Dass Männchen um Partnerinnen konkurrieren, ist sehr üblich und oft spielt dabei klare Täuschung eine Rolle. Wie im Bienenbeispiel kann der Verlust eines Männchens der unmittelbare Gewinn eines anderen sein. Rotseitige Strumpfbandnattern (Thamnophis sirtalis parietalis) überstehen die kalten kanadischen Winter im Winterschlaf in großen Gruppen (Zehntausende von Tieren). Wenn sie aufwachen, wechseln die Schlangen direkt in den Fortpflanzungsmodus und ihre gewaltigen zappeligen Orgien stellen für viele Kleinstädte in der Provinz Manitoba eine echte Touristenattraktion dar. Wenn die Schlangen aus ihrem Kälteschlaf erwachen, sind sie zunächst steif und kalt und damit Raubvögeln wie Krähen relativ schutzlos ausgeliefert. Die Männchen sondern daher weibliche Pheromone ab, um andere (schon aufgewärmte) Männchen zum Kuscheln anzulocken und selbst schneller warm zu werden. Dieses homosexuelle Täuschungsmanöver bietet den Männchen, die gewärmt werden, einen direkten Nutzen; sobald ihr Körper die richtige Temperatur erreicht hat, um mit der Damenwelt anzubandeln, hören sie schnell wieder auf, die Pheromone abzugeben. Forschern ist es gelungen, den Pheromonausstoß bei Männchen künstlich herbeizuführen, indem sie ihre Körpertemperatur senkten; der Trick beschränkt sich also auf die frühen Aufwachstadien nach dem Winterschlaf. Ganz ungefährlich ist die Vorgehensweise für die tricksenden Männchen allerdings nicht: Von mehreren Möchtegern-Verehrern umworben zu werden, kann sich negativ auf ihre Atemfrequenz auswirken und in extremen Fällen kann es zu erzwungenen Kopulationen oder zum Tod durch Ersticken kommen.
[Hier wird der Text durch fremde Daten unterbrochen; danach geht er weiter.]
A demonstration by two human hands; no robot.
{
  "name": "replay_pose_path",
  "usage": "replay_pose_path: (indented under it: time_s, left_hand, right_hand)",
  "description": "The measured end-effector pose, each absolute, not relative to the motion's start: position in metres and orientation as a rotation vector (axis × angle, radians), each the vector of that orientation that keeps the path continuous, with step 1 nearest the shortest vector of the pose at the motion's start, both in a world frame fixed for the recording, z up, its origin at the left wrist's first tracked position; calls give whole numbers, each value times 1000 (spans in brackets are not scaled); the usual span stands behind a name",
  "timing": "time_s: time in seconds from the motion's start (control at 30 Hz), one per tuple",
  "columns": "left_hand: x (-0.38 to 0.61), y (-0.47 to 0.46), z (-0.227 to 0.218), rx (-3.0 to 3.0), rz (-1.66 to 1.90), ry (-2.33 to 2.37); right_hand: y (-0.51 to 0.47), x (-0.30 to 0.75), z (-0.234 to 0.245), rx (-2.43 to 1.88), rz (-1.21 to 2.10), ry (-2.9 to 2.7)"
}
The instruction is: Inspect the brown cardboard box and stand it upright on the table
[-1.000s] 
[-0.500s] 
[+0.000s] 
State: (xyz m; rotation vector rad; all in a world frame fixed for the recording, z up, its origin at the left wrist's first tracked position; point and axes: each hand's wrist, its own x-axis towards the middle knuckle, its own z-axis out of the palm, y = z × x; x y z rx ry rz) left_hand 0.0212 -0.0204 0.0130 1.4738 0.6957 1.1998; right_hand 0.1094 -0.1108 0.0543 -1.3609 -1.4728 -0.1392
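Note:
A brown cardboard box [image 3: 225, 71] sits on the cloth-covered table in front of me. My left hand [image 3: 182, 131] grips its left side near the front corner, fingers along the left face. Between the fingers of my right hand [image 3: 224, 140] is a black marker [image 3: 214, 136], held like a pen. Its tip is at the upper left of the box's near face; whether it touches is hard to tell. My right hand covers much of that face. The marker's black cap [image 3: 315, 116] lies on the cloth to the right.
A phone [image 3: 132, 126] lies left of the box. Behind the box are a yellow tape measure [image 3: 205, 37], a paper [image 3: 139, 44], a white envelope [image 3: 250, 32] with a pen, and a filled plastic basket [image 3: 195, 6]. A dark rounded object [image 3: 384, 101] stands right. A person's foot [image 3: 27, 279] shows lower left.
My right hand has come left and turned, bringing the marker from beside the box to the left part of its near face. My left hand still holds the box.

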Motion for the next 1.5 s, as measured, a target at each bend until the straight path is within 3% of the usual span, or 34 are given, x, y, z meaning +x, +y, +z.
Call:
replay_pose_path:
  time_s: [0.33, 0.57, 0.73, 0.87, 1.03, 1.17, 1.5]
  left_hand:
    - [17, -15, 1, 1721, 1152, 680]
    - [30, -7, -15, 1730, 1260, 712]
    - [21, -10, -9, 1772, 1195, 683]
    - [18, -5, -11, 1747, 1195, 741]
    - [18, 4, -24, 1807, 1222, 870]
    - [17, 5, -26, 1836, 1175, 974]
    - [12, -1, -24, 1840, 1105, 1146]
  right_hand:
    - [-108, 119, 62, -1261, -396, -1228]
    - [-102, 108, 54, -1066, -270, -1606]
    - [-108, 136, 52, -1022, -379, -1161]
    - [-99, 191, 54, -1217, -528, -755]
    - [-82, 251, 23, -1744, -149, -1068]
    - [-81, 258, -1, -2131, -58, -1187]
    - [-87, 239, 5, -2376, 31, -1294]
Bisher war viel die Rede von den verschiedenen chemischen Signalen, die Männchen zur Steigerung ihres Fortpflanzungserfolgs einsetzen. Was ist mit denen der Weibchen? In den meisten Fällen gibt ein Weibchen Pheromonsignale ab, um mögliche Partner über ihre Geschlechtsreife zu informieren. Bei vielen Wirbellosen, wo potenzielle Partner sich über beträchtliche Entfernungen Signale zukommen lassen müssen, sind die Pheromone des Weibchens häufig entscheidend. Darüber hinaus unterscheiden sich die Duftmarken von unbegatteten Weibchen deutlich von denen, die sich bereits gepaart haben. Das ist eine wichtige Information für potenzielle Partner, die in den meisten Fällen ein jungfräuliches Weibchen einem vorziehen, das bereits das Sperma eines anderen Verehrers (oder gar mehrerer Verehrer) in sich trägt. Das vielleicht drastischste Beispiel für einen Fall, in dem ein Männchen darauf achten sollte, ob das Weibchen noch Jungfrau ist, ist der sexuelle Kannibalismus. Die Männchen vieler sexuell kannibalistischer Arten haben nur eine Chance (oder manchmal zwei) auf erfolgreiche Fortpflanzung, bevor sie verspeist werden. Es ist für sie biologisch daher weitaus sinnvoller, auf ein Weibchen zu warten, das sich noch nicht gepaart hat. Diese wichtige Eigenschaft erkennt ein Männchen hauptsächlich über Pheromonsignale. Bei manchen Arten der Echten Radnetzspinnen lässt ein Männchen sich in der Mehrzahl nur dann bereitwillig verspeisen, wenn es vorher die richtigen weiblichen Pheromone entdeckt hat. Setzt man ihnen bereits begattete Weibchen vor, versuchen die Männchen deutlich häufiger zu entkommen als diejenigen, die unbegatteten Weibchen gegenüberstehen. Letztere zeigen eine Tendenz zum Selbstopfer im Namen der biologischen Fitness. Diese hochentwickelte Fähigkeit, Veränderungen in den Pheromonprofilen des anderen Geschlechts zu entdecken, ist in der Tat sehr weit von der menschlichen Praxis entfernt, sie alle wegzuwaschen.